• _Description of the task_
Images in the data are to be skipped, while every line is restated exactly as written.

• _Information provided_
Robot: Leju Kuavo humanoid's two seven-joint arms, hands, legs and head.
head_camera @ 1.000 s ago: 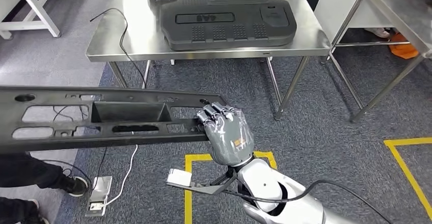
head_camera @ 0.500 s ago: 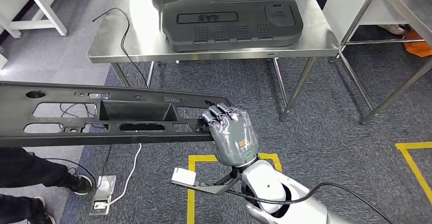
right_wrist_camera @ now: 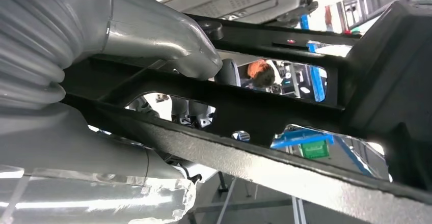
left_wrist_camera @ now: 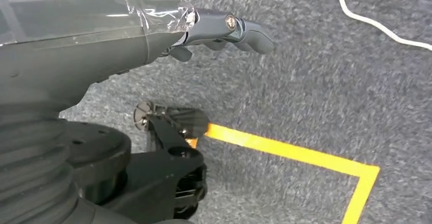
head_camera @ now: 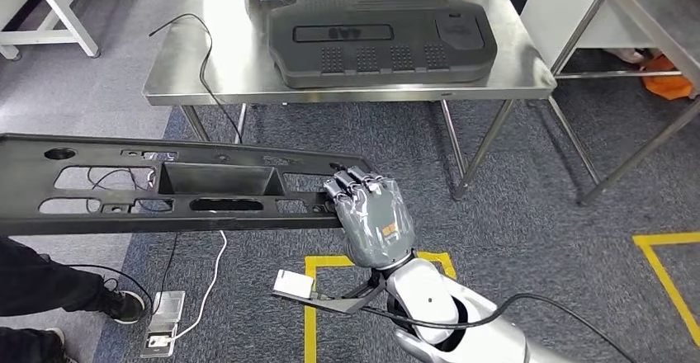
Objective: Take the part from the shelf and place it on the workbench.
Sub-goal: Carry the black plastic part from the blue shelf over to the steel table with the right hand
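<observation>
A long black plastic panel with cut-out openings is held level above the grey carpet by the right hand, whose fingers are curled over its end. A steel table stands ahead, bearing a dark cover. The left hand hangs over the carpet with nothing in it, fingers extended.

The part is a long, flat black plastic panel with a rectangular recess and several cut-out slots. It lies roughly level in the air above the carpeted floor, gripped at one end, short of the steel surface.
</observation>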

• _Task answer_
Robot: Leju Kuavo humanoid's two seven-joint arms, hands, legs and head.
head_camera @ 1.000 s ago: 
head_camera @ 0.500 s ago: 
right_wrist_camera @ now: 
left_wrist_camera @ now: 
head_camera @ now: 
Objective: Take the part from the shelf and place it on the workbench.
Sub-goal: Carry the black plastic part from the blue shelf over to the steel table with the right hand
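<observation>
A long black plastic panel with cut-out openings is held level above the grey carpet by the right hand, whose fingers are curled over its end. A steel table stands ahead, bearing a dark cover. The left hand hangs over the carpet with nothing in it, fingers extended.

The part is a long, flat black plastic panel with a rectangular recess and several cut-out slots. It lies roughly level in the air above the carpeted floor, gripped at one end, short of the steel surface.
</observation>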

This concludes the exercise.